Larger drives not much bigger than a personal CD player hold up to 160
GB - enough space for 3,200 albums in MP3 format. Data-mongers say
shipping such a drive via FedEx is faster and more reliable than
transferring bits over the Internet.

"If you're trying to copy something from home to work or vice versa,
it makes a lot more sense to just carry it," said J.D. Falk, a Unix
administrator from Oakland, California. "I used to FTP (file transfer
protocol) files, but it took a long time, and it sucked up all my
bandwidth at home."

Falk now transfers software demos and other data using a 3-GB drive
with both USB and FireWire cables, making it hot-swappable on most
computers.

"Scott McNealy used to talk about the ability to sit down at any
computer anywhere and have all your data in front of you," he said.  
"That doesn't happen over the network yet, but it can happen if you
have all your data in your pocket."

Security consultant Derek Pearcy likewise says key-chain drives give
him "everything I require to do my job in nothing larger than I can
... carry in a cupped palm."

Even cute little electronics gadgets now come packed with enough
memory capacity to hold years' worth of e-mail and documents. "Once I
started using Compact Flash for my camera, I found it was a perfect
portable storage medium," said amateur photographer Troy Sheets, who
uses the matchbook-sized cards to transfer files between computers, up
to one-half GB at a time.

The coolest sneakernet accessory is, of course, Apple's iPod. Hackers
quickly realized the fetishized MP3 player was, at its heart, a
FireWire drive, with up to 20-GB capacity on new models.

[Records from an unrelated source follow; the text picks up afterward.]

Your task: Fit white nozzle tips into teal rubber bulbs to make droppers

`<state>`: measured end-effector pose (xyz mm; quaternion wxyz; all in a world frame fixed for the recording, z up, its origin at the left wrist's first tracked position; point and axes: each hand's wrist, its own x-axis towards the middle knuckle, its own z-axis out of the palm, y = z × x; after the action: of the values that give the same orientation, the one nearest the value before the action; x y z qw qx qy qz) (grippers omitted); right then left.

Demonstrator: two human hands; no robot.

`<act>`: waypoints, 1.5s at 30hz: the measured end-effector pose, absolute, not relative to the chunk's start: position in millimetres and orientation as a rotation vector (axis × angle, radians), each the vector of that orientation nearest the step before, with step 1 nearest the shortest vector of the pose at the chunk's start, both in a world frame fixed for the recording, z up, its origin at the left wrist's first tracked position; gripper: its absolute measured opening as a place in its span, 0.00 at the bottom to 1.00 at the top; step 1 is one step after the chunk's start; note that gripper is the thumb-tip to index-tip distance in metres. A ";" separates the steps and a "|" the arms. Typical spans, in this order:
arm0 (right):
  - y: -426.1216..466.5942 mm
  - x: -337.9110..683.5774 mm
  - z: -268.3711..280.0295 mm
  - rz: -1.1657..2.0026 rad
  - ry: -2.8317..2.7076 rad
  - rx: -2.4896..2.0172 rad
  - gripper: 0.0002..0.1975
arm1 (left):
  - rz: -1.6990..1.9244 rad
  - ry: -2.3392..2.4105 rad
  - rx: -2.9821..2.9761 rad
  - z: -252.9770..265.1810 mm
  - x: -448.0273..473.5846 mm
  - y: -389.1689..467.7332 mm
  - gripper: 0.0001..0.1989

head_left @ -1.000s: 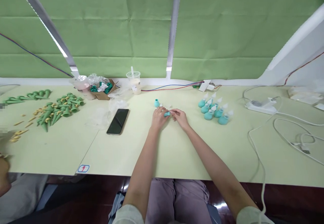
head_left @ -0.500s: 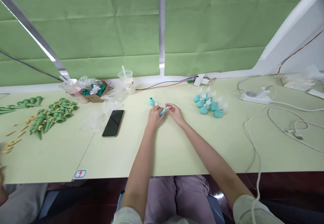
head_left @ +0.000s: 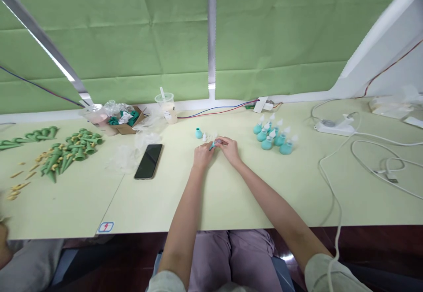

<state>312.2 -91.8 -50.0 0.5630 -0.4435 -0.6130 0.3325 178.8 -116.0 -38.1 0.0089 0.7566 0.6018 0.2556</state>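
My left hand (head_left: 202,155) is closed around a small teal bulb (head_left: 212,146), which lies mostly hidden in the fingers. My right hand (head_left: 230,149) meets it with the fingertips pinched at the bulb's mouth. A small pale piece seems to be between those fingertips, too small to make out. Just beyond my hands one teal bulb without a tip (head_left: 198,133) stands upright. Beside it lie a few small whitish tips (head_left: 205,137). To the right, several teal bulbs with translucent pointed tips (head_left: 267,143) stand in a group.
A phone (head_left: 148,161) lies to the left near crumpled clear plastic (head_left: 127,156). Behind are a drink cup (head_left: 168,108) and a cardboard box (head_left: 127,127). Green cones (head_left: 68,151) spread at far left, near a co-worker's arm. White cables and a power strip (head_left: 335,127) occupy the right.
The left hand's fingers have drawn down slightly, showing more of the whitish tips behind them. Both hands stay together at the bulb.
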 end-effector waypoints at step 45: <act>-83.0 326.7 -57.9 0.542 -1.511 -1.178 0.08 | 1.572 2.099 1.547 -54.7 141.5 -94.8 0.11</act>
<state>326.7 -83.0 -57.9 0.5439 -0.4966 -0.6367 0.2284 141.5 -94.8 -54.7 0.0482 0.5076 0.6886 0.5156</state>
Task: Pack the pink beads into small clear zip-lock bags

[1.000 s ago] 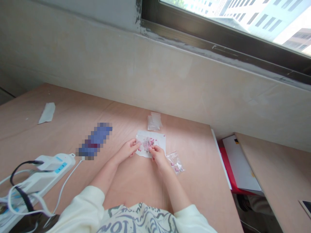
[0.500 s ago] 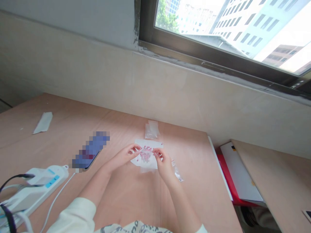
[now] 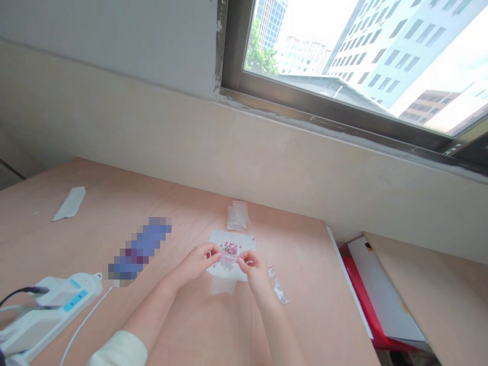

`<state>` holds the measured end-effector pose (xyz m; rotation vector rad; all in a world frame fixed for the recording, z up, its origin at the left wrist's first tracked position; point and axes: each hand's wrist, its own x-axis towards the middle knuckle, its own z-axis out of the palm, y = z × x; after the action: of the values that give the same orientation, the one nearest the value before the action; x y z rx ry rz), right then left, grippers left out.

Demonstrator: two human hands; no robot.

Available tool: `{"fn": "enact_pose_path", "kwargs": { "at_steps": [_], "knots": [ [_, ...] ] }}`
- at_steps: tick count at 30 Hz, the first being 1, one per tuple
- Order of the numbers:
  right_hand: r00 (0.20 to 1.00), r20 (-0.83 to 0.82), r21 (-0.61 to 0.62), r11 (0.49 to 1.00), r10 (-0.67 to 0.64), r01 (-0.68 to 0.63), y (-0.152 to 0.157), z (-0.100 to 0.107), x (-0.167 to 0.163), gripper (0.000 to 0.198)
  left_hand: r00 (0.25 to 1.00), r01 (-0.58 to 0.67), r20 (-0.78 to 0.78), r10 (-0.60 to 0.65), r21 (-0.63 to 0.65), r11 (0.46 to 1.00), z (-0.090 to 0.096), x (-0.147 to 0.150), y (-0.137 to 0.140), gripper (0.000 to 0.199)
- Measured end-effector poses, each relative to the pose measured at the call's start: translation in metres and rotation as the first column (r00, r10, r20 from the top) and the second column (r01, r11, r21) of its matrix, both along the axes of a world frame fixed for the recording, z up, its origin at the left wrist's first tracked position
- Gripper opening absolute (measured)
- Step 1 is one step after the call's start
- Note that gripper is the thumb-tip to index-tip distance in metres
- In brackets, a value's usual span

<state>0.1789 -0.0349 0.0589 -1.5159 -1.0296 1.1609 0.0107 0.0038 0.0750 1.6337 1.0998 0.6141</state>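
Observation:
My left hand [image 3: 199, 260] and my right hand [image 3: 254, 265] pinch the two upper corners of a small clear plastic bag [image 3: 229, 261], stretched between them. It hangs over a white sheet of paper [image 3: 215, 237] on the table. Small red and pink bead-like pieces [image 3: 231, 248] lie heaped on the paper just beyond the bag's top edge; others show through the plastic. I cannot tell whether any are inside the bag. Another clear plastic piece [image 3: 222, 286] pokes out at the paper's near edge. Right of my right hand lies a narrow clear packet [image 3: 279, 288].
Behind the paper is a stack of clear bags [image 3: 237, 216]. To the left are a blurred-out phone [image 3: 139, 250], a white power strip [image 3: 57, 312] with cables, and a white paper strip [image 3: 70, 203]. A red folder [image 3: 362, 300] sits by the table's right side, below the window [image 3: 324, 61].
Both hands have shifted slightly toward me over the paper, still pinching the bag, so more red pieces show beyond its top edge. The camera has tilted up a little.

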Motion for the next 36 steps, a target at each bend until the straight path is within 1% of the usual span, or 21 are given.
{"fn": "enact_pose_path", "kwargs": {
  "at_steps": [3,7,9,12,15,17,19,22,24,26,28,30,33,36],
  "knots": [
    [1.0,0.016,0.019,1.0,-0.007,0.006,0.001,0.0,-0.003,0.012,1.0,-0.009,0.021,0.008,0.021,1.0,-0.005,0.0,0.001,0.023],
    [0.995,-0.064,0.011,0.997,0.081,-0.08,0.005,-0.007,-0.007,0.021,1.0,-0.012,0.012,0.012,0.023,1.0,-0.009,0.0,0.001,0.025],
    [0.995,-0.076,0.003,0.998,0.064,-0.064,0.007,-0.012,-0.009,0.024,1.0,0.005,0.007,-0.005,0.018,1.0,-0.007,0.001,0.0,0.026],
    [0.999,-0.033,0.021,1.0,-0.009,0.009,0.008,-0.016,-0.01,0.023,0.998,0.051,0.039,-0.05,-0.032,0.998,-0.002,0.003,-0.002,0.028],
    [0.999,0.046,0.059,0.998,-0.025,0.023,0.008,-0.013,-0.012,0.018,0.991,0.116,0.083,-0.109,-0.094,0.989,0.004,0.006,-0.003,0.029],
    [0.998,0.055,0.059,0.998,-0.016,0.013,0.008,-0.011,-0.014,0.017,0.987,0.136,0.093,-0.127,-0.09,0.987,0.006,0.008,-0.003,0.028],
    [1.0,-0.011,0.031,0.999,0.017,-0.016,0.01,-0.011,-0.016,0.02,0.989,0.124,0.088,-0.119,-0.054,0.991,0.005,0.01,-0.002,0.028],
    [0.982,-0.174,-0.042,0.996,0.07,-0.078,0.012,-0.016,-0.016,0.026,0.992,0.105,0.072,-0.103,-0.021,0.994,0.004,0.012,-0.001,0.028],
    [0.963,-0.26,-0.076,0.992,0.074,-0.097,0.012,-0.017,-0.014,0.028,0.989,0.121,0.085,-0.117,-0.035,0.992,0.004,0.012,-0.001,0.028],
    [0.949,-0.311,-0.091,0.993,0.043,-0.075,0.011,-0.016,-0.012,0.029,0.984,0.139,0.12,-0.129,-0.076,0.987,0.004,0.012,-0.003,0.028],
    [0.949,-0.315,-0.097,0.995,0.002,-0.034,0.009,-0.012,-0.009,0.029,0.983,0.131,0.146,-0.112,-0.125,0.983,0.003,0.012,-0.003,0.028],
    [0.958,-0.288,-0.103,0.994,-0.009,-0.021,0.008,-0.009,-0.007,0.029,0.987,0.099,0.145,-0.076,-0.158,0.982,0.001,0.011,-0.002,0.028],
    [0.963,-0.27,-0.128,0.991,0.001,-0.037,0.008,-0.01,-0.005,0.03,0.991,0.054,0.132,-0.034,-0.15,0.987,-0.003,0.01,0.0,0.027],
    [0.954,-0.298,-0.146,0.989,-0.024,-0.02,0.009,-0.016,-0.004,0.034,0.989,0.047,0.143,-0.024,-0.155,0.987,-0.006,0.008,0.002,0.026]
  ]
}}
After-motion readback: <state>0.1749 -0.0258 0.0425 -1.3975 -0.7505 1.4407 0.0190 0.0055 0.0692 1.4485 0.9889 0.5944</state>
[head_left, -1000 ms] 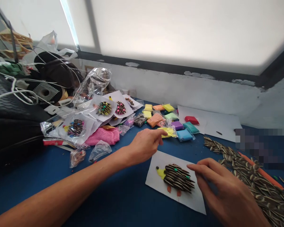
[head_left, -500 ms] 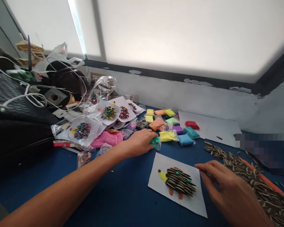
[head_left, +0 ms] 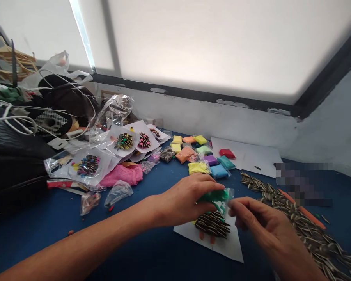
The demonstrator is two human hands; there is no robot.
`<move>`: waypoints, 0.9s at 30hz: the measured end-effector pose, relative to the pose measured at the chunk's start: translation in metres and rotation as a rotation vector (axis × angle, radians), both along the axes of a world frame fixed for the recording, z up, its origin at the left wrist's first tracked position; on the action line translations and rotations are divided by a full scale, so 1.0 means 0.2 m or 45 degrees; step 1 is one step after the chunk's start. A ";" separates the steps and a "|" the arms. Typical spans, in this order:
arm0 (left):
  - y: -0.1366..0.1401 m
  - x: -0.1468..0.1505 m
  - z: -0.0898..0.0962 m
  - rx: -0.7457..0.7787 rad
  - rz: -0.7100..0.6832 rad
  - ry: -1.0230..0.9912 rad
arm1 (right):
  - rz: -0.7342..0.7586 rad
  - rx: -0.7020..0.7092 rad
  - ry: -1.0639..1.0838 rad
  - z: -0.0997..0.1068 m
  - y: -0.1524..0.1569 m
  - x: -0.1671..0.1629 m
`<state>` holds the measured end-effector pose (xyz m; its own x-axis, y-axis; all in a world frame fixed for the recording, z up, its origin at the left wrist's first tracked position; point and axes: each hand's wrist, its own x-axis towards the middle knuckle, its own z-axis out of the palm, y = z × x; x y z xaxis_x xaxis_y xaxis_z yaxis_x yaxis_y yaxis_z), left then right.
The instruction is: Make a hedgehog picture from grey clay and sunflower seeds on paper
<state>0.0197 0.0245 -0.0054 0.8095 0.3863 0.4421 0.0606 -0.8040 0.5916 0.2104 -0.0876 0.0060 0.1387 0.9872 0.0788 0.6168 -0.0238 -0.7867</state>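
Observation:
Over the white card (head_left: 229,249), my left hand (head_left: 190,195) grips a clear packet of green clay (head_left: 215,196) between thumb and fingers. My right hand (head_left: 260,222) is closed in a pinch at the packet's right plastic edge. Beneath them, on the card, is a hedgehog (head_left: 212,226) with a body of striped sunflower seeds, orange feet and small green dots. Its yellow face is mostly hidden behind my left hand.
Several wrapped clay packets, among them a blue one (head_left: 219,171), lie behind my hands. Sunflower seeds (head_left: 298,222) and an orange strip (head_left: 307,212) spread along the right. Finished cards (head_left: 125,150), a pink cloth (head_left: 123,175) and a cable-strewn pile fill the left.
My left hand has lifted the green clay packet from among the others and brought it over the card. My right hand has left the card's edge and come to the packet.

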 end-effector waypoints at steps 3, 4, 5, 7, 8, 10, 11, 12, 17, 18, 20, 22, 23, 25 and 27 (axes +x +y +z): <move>-0.02 0.00 0.00 -0.027 -0.019 -0.025 | -0.019 -0.042 0.113 0.00 0.00 0.00; -0.03 0.00 -0.01 -0.032 -0.016 -0.032 | -0.035 -0.050 0.144 0.00 0.00 0.00; -0.03 0.00 -0.01 -0.035 -0.008 -0.038 | -0.046 -0.055 0.166 0.00 0.00 0.00; -0.03 0.00 -0.02 -0.041 0.012 -0.043 | -0.048 -0.057 0.189 0.01 0.00 0.00; -0.03 0.00 -0.02 -0.044 0.022 -0.042 | -0.044 -0.057 0.190 0.01 0.00 0.00; -0.03 0.00 -0.03 -0.050 0.034 -0.036 | -0.047 -0.055 0.193 0.00 0.00 0.00; -0.03 0.01 -0.03 -0.050 0.035 -0.033 | -0.050 -0.060 0.201 0.00 0.00 -0.01; -0.03 0.01 -0.03 -0.049 0.034 -0.031 | -0.052 -0.066 0.217 -0.01 0.00 -0.01; -0.05 0.01 -0.01 -0.030 0.027 -0.029 | -0.007 -0.106 0.316 -0.02 0.00 -0.02; -0.05 0.01 -0.01 -0.026 0.027 -0.028 | -0.007 -0.104 0.296 -0.01 0.00 -0.02; -0.05 0.01 -0.01 -0.021 0.031 -0.025 | -0.005 -0.097 0.231 0.00 0.00 -0.02; -0.05 0.01 -0.01 -0.017 0.035 -0.026 | 0.010 -0.103 0.188 0.02 0.00 -0.02; -0.05 0.01 -0.01 -0.015 0.036 -0.026 | 0.016 -0.109 0.183 0.02 0.01 -0.02; -0.05 0.01 -0.01 -0.010 0.036 -0.026 | 0.016 -0.121 0.191 0.02 0.01 -0.01; -0.05 0.01 0.00 -0.004 0.032 -0.026 | 0.015 -0.130 0.209 0.02 0.00 -0.01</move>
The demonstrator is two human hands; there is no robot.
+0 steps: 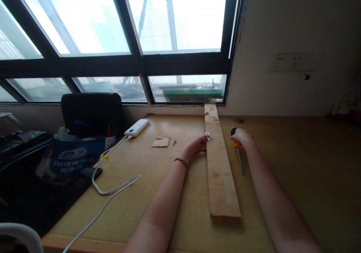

Posters to the iPodHacks.com website share tips for using the device
as a portable boot disk: Mac users can drag their system disk onto an
iPod before leaving on a trip, and then plug it into a friend's Mac at
their destination.

Rebooting from the iPod instead of the Mac (a practice Apple claims is
unsupported) creates a mirror image of one's home computer, including
the operating system and all personal files. Boot again from the Mac,
and the iPod can be taken home with any newly downloaded e-mail or
edited files, leaving the host's computer safely unmodified.

At the other end of the scale, a recent paper from Microsoft Research
seriously suggested a terabyte-scale sneakernet for supersize system
backups and data exchange.

"The Next Generation Internet (NGI) promised gigabit-per-second
bandwidth desktop-to-desktop by the year 2000," the paper says.  
"Unfortunately, most of us are still waiting."

FireWire and USB 2.0 drives can spew a CD's worth of data in well
under a minute.

But it's not just size and speed luring users away from the Net.  
Strict firewall configurations and procedural guidelines at corporate
offices often make it simpler to burn a disc than e-mail an
attachment.

"It's often difficult as a matter of policy to get onto a customer's
network," said Richard Threadgill, founder of security consulting firm
Ponte, who has been working with computer data since the 1970s.

"There was a point in 1997 or so where you stopped having to ask, 'Can
I e-mail this to you,' because it just worked," he said. "But now,
when you're sitting 5 feet away from the guy, but you have to get
access from your computer to his network, punch through to your
network, e-mail a file through his network to your mail serve and back
to his again, then he still has to transfer the file to the right
computer, but it's already got a CD-R drive ... it's a lot easier to
just ask for a blank CD."

Threadgill cautioned against industry observers who presume those 4
billion blanks this year will be used by music pirates. "I see it
happening way more with PowerPoint than with MP3," he said.

It seems no matter how much capacity hardware makers give them, avid
computer users will find ways to fill it.

Science fiction writer and one-man zeitgeist Cory Doctorow has touted
the iPod-as-travel-Mac trick in the past. But now, Doctorow said, "I
haven't been doing it much lately. My iPod is full of tunes."